Efficient way to modify a dictionary while comparing its items


I have a dictionary with strings as keys and sets as values. These sets contain integers, which may be common for different items of the dictionary. Indeed, my goal is to compare each item against the rest and find those common numbers in the set values. Once located a pair of items that at least share a number in their value sets (lets say, (key1, val1) and (key2, val2)), I want to add an extra item to the dictionary whose key is the concatenation of both keys key1 and key2 (I DO NOT CARE ABOUT THE ORDER), and whose value is a set with the common numbers in val1 and val2. Additionally, the common numbers in val1 and val2 should be removed from that item, and in the eventual case those sets are left empty, that item should be removed.

Long description, example needed:

I have a dictionary like this one:

db = {"a": {1}, "b":{1}, "c":{2,3,4}, "d":{2,3}}

I am looking for a procedure that returns something like this:

{"ab": {1}, "c":{4}, "cd": {2,3}}

I actually have a solution, but I suspect is quite inefficient, especially because I start creating two lists for the keys and the values of the dictionary, in order to be able to do a nested loop. That is,

db = {"a":{1}, "b":{1}, "c":{2,3,4}, "d":{2,3}}

keys = list(db.keys())
values = list(db.values())
blackList = set() #I plan to add here the indexes to be removed
for i, key in enumerate(keys):
    if i in blackList: continue
    keysToAdd = []
    valuesToAdd = []
    for j in range(i+1,len(keys)):
        if j in blackList: continue
        
        intersect = values[i].intersection(values[j])

        if len(intersect)==0: continue
        
        keysToAdd.append(key+keys[j]) #I don't care about the order
        valuesToAdd.append(intersect)

        values[i] -= intersect
        values[j] -= intersect

        if len(values[j])==0:
            blackList.add(j)

        if len(values[i])==0:
            blackList.add(i)
            break
    #out of j loop
    keys.extend(keysToAdd)
    values.extend(valuesToAdd)

#finally delete elements in the blackList
for i in sorted(blackList, reverse=True):
    del keys[i]
    del values[i]

print(dict(zip(keys, values))) #{"ab": {1}, "c":{4}, "cd":{2,3}} #I don't care about the order

I would like to know if my approach can be improved, in order to have a more efficient solution (because I plan to have big and complex input dicts). Is it actually a way of using itertools.combinations? - Or perhaps a completely different approach to solve this problem. Thanks in advance


Solution

  • I think your approach is not overly inefficient, but there is at least one slightly faster way to achieve this. I think this is a good job for defaultdict.

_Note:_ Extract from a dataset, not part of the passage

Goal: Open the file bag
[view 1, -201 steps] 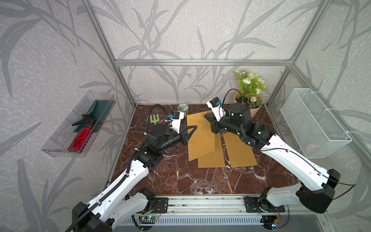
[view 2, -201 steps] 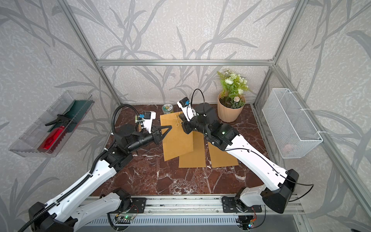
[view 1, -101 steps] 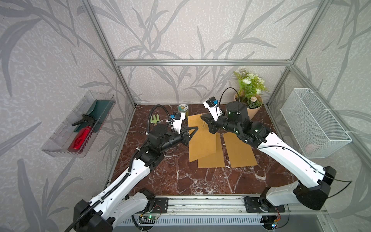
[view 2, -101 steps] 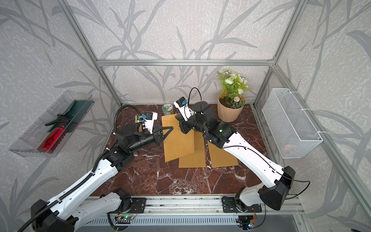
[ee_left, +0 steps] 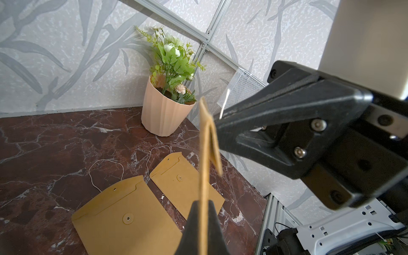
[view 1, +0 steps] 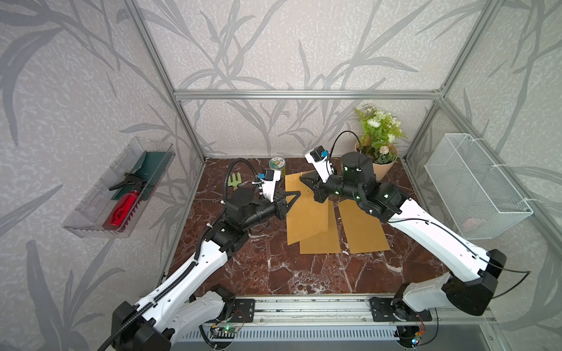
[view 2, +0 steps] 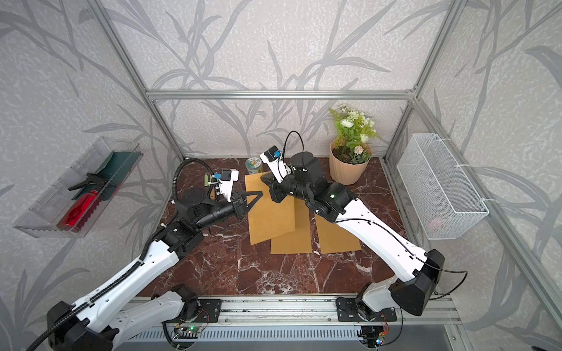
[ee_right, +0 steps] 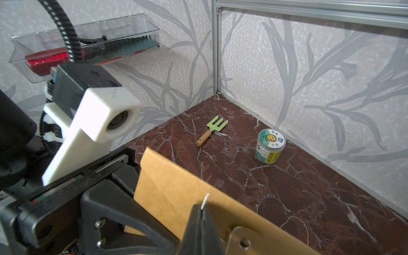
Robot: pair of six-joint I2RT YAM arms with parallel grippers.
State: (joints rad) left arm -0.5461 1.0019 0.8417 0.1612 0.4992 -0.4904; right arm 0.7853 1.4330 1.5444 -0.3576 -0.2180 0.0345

    from collections import defaultdict
    
    def deduplicate(db: dict) -> dict:
        # Collect all keys which each number appears in by inverting the mapping:
        inverse = defaultdict(set)  # number -> keys
        for key, value in db.items():
            for number in value:
                inverse[number].add(key)
    
        # Invert the mapping again - this time joining the keys:
        result = defaultdict(set)  # joined key -> numbers
        for number, keys in inverse.items():
            new_key = "".join(sorted(keys))
            result[new_key].add(number)
        return dict(result)
    

    When comparing using your example - this is roughly 6 times faster. I don't doubt there are faster ways to achieve it!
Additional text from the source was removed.